- Your objective: The entries below contain pictures. Write out only the lines from the line with "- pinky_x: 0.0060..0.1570" up to and including the line with "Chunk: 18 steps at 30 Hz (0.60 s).", exactly, without them.
##### The records
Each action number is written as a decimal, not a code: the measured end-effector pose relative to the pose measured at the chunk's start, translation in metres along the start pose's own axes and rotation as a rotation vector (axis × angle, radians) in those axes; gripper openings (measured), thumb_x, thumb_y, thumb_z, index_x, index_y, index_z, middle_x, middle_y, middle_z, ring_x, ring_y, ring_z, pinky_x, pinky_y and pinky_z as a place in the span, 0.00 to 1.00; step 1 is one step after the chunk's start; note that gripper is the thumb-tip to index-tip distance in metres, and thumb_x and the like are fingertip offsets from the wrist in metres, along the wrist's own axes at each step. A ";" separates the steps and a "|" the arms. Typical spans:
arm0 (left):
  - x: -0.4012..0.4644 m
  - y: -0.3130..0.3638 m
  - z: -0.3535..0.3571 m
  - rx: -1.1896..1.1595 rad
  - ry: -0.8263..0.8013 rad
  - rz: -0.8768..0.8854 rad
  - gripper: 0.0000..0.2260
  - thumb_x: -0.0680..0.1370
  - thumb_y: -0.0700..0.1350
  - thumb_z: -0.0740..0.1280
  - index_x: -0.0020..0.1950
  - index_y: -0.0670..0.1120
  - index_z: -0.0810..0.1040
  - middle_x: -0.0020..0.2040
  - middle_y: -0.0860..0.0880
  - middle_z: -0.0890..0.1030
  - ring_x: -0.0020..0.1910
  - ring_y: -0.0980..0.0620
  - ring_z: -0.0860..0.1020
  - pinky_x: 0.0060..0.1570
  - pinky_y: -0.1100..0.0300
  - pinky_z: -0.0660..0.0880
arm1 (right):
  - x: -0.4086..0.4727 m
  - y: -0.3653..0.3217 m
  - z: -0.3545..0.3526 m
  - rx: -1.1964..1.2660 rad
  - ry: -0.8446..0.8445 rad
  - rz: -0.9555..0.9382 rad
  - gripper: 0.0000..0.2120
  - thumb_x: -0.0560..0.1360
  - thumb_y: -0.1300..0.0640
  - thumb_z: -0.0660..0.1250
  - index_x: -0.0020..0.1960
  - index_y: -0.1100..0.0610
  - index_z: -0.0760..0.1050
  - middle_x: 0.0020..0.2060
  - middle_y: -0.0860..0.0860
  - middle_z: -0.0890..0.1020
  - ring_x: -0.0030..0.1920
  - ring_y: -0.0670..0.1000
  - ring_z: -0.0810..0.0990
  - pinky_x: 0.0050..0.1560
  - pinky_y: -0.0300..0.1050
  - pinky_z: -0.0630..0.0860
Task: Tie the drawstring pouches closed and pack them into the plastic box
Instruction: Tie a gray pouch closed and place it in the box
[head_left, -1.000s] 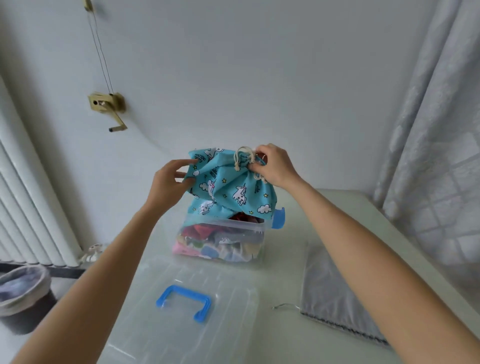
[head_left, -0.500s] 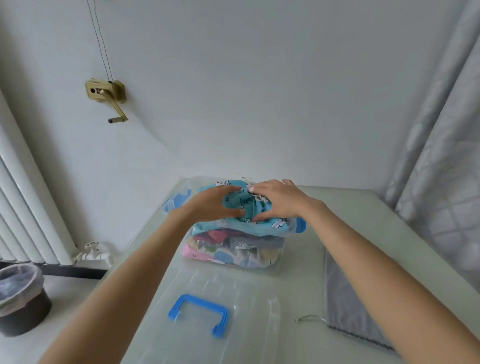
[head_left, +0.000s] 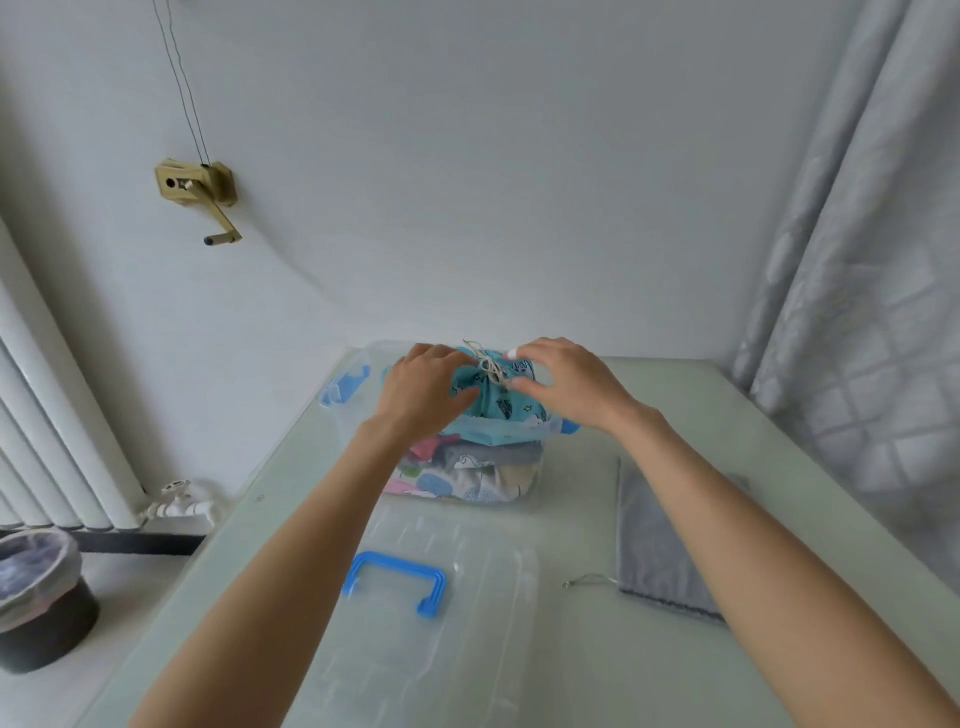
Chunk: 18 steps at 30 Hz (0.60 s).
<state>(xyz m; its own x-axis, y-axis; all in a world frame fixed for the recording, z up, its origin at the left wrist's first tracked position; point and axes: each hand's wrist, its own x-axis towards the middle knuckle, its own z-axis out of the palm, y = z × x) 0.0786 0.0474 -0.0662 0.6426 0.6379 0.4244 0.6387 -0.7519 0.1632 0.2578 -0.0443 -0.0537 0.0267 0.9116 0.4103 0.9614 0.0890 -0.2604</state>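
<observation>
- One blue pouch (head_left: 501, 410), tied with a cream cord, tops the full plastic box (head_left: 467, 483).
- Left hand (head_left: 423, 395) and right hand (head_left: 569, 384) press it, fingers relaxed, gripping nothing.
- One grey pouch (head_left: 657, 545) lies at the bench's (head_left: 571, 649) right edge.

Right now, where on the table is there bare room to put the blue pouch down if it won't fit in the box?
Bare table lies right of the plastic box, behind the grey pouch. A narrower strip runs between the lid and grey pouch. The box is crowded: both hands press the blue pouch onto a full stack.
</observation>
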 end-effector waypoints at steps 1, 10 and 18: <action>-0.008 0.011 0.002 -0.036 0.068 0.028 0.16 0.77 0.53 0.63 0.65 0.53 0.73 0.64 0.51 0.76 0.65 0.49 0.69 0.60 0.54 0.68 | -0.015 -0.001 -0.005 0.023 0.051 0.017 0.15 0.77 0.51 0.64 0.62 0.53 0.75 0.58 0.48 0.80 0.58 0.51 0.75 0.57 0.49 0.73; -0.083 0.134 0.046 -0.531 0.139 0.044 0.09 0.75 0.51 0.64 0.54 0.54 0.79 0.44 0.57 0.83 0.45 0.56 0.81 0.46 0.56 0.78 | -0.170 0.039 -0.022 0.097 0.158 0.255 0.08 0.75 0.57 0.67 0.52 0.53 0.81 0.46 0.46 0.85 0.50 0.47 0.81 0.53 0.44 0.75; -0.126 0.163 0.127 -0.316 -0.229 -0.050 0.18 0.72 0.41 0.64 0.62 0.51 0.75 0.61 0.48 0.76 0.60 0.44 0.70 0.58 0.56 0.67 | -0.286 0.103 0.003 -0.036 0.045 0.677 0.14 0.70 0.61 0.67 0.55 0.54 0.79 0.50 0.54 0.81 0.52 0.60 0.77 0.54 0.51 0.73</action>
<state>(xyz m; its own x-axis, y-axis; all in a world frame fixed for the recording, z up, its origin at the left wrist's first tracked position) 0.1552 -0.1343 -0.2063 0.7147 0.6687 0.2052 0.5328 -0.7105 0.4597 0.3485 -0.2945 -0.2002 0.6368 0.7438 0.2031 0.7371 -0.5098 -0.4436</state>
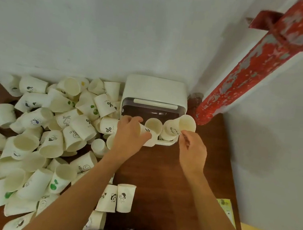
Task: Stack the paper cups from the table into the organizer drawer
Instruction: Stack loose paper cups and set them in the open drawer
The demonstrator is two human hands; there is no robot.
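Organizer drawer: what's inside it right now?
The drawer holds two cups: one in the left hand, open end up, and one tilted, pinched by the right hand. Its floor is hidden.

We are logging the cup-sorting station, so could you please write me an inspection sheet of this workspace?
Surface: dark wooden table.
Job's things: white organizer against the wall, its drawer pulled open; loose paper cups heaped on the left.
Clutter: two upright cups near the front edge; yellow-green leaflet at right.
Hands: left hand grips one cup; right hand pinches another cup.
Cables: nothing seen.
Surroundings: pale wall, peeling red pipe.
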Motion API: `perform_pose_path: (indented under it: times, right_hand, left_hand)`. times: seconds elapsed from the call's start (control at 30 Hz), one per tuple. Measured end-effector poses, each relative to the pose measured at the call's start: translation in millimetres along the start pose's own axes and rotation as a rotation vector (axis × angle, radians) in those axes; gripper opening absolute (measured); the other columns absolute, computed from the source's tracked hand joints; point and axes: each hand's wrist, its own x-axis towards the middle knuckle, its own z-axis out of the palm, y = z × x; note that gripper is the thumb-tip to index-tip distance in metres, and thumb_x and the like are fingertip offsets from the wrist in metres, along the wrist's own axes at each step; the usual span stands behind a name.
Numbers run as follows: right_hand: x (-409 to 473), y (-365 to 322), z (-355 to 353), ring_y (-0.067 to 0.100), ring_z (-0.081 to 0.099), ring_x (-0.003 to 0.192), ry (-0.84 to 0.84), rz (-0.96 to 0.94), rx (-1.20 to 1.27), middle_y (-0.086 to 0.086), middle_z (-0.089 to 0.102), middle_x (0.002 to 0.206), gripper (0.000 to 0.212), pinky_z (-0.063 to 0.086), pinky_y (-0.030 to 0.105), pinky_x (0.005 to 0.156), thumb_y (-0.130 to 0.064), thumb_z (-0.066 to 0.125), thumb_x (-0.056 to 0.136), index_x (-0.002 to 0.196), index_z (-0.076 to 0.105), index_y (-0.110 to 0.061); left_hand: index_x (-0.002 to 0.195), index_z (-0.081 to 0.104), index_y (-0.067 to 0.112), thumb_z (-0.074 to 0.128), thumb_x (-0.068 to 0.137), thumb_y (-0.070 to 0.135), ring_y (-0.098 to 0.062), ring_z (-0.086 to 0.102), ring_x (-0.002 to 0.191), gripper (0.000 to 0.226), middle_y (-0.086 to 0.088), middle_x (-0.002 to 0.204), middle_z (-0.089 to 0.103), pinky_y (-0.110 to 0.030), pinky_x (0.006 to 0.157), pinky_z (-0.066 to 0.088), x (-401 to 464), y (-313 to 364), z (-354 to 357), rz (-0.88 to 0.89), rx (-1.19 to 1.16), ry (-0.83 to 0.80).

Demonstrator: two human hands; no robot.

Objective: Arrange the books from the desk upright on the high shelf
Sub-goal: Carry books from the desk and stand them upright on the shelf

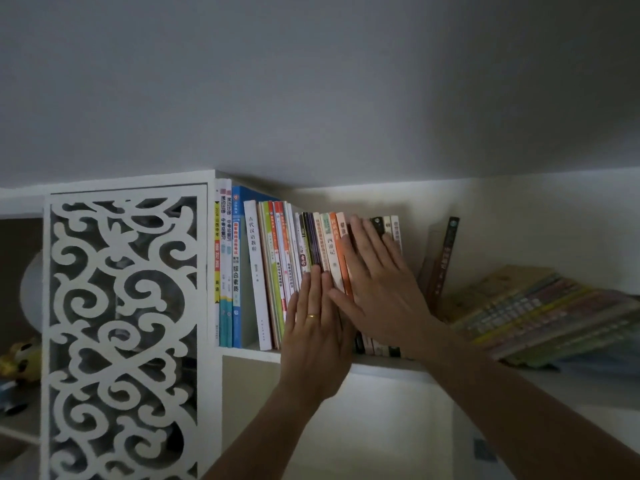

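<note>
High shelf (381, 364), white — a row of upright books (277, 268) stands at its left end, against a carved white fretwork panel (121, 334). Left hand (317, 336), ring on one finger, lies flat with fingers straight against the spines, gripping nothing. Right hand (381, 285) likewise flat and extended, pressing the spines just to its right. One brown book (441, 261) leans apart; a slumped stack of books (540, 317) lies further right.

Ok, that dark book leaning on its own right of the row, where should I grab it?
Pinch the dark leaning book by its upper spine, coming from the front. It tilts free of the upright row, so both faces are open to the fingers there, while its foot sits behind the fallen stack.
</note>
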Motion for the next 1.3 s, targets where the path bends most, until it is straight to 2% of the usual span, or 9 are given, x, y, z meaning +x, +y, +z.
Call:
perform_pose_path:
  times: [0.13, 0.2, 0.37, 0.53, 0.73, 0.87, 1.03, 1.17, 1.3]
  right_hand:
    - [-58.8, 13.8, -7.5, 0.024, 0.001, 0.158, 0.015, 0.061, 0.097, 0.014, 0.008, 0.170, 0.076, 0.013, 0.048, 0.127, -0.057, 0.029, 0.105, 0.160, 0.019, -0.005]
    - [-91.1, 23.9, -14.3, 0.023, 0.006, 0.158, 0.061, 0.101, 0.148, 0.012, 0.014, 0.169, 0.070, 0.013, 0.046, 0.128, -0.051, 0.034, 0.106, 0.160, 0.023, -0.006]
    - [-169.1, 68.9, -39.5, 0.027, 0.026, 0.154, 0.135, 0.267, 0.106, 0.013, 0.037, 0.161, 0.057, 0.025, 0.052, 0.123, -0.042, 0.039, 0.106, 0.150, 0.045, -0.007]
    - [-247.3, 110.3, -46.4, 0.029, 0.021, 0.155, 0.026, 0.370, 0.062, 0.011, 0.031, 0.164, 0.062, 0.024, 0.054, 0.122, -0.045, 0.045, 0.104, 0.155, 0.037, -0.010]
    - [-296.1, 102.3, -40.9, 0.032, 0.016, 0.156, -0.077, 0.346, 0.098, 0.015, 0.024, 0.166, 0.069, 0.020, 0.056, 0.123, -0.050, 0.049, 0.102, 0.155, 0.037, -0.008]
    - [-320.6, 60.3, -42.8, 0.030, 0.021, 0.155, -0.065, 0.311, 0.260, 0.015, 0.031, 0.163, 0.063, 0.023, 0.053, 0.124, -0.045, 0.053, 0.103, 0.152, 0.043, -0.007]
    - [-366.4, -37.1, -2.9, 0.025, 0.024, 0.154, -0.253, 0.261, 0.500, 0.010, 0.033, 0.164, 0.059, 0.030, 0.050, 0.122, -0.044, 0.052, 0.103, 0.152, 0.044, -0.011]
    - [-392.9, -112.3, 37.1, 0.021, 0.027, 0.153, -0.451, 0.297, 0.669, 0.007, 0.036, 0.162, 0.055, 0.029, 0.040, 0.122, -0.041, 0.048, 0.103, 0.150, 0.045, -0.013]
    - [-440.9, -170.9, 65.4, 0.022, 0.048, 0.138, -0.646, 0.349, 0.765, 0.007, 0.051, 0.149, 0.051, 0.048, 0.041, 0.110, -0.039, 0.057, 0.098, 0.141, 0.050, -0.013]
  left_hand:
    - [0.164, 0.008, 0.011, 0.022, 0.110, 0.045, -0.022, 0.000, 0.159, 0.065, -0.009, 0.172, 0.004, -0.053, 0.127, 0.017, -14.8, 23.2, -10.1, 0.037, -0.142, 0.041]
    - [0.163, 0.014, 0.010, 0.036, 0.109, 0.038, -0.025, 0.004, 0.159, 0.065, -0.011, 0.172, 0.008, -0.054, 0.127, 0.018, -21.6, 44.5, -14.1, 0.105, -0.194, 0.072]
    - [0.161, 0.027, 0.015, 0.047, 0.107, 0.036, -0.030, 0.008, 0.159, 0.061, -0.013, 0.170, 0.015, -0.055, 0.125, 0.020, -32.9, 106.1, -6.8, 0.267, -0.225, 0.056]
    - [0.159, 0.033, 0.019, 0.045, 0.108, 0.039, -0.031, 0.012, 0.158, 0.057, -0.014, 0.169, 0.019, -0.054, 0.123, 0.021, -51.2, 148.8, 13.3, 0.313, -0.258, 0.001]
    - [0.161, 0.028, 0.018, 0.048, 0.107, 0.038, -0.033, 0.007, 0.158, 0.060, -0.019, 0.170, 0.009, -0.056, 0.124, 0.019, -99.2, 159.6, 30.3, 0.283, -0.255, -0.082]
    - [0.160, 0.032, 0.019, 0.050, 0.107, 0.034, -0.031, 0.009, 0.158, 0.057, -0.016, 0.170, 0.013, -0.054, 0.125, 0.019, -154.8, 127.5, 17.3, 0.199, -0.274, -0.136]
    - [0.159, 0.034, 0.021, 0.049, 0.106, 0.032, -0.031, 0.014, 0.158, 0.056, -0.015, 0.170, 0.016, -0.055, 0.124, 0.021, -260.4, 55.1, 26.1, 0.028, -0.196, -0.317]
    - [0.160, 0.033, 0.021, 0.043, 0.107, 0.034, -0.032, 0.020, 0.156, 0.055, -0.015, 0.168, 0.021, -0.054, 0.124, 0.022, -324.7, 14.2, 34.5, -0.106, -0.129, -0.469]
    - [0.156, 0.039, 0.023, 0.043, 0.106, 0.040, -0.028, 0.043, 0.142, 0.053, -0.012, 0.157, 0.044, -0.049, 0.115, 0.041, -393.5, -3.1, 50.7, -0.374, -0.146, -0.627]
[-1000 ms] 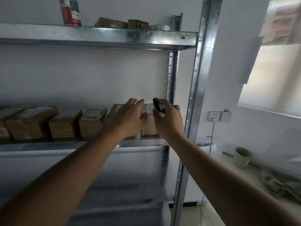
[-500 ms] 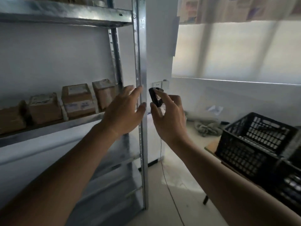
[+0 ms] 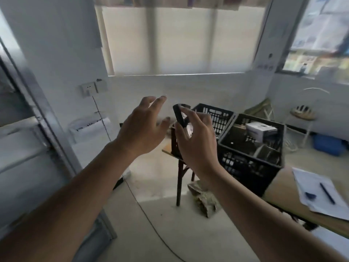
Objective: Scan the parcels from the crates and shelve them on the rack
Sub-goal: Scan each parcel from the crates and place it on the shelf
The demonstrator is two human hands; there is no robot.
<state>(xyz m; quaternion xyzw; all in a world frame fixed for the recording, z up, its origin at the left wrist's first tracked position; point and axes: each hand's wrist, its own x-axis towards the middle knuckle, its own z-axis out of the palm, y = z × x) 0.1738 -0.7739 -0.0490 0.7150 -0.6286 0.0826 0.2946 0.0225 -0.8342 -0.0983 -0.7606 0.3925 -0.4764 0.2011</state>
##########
- Response below:
  - pinky_x: 0.0060..0.1570
  - pinky_y: -0.1100..0.0300
  - pinky_z: -0.0660..0.0880
arm1 (right):
  - x: -0.4086..0.4727 m
  - y: -0.3653..0.3217 m
  - z: -0.3545..0.3526 m
  - rx: -1.1964..1.2660 rad
  - ry: -0.8446..0.8445 rad
  - rz: -0.9555..0.9382 rad
  - gripper: 0.0000..0.2120
  - thumb_x: -0.0560..0.1360
  - thumb_y: -0.1300..0.0640
  - thumb_z: -0.0660..0.1250
  - index_x: -0.0020..0.1960
  - index_y: -0.1100..0.0610
  - index_z: -0.0760..0.1050
  - middle_x: 0.0020..0.2060
  - middle_y: -0.0860..0.0860
  - middle_z: -0.0890..0.1020
  - ring_x: -0.0030..0.1920
  - ring_y: -0.0670..0.1000
  - ring_z: -0.0810..0.0990
  - pinky_x: 0.0050..0.1560
  - pinky_y: -0.0300..0.1050
  - pinky_z: -0.0630..0.0860
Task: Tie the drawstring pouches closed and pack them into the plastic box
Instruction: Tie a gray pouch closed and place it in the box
[head_left, -1.000s] 
[head_left, -0.500s] 
[head_left, +0.000s] 
Chunk: 18 steps at 30 Hz (0.60 s).

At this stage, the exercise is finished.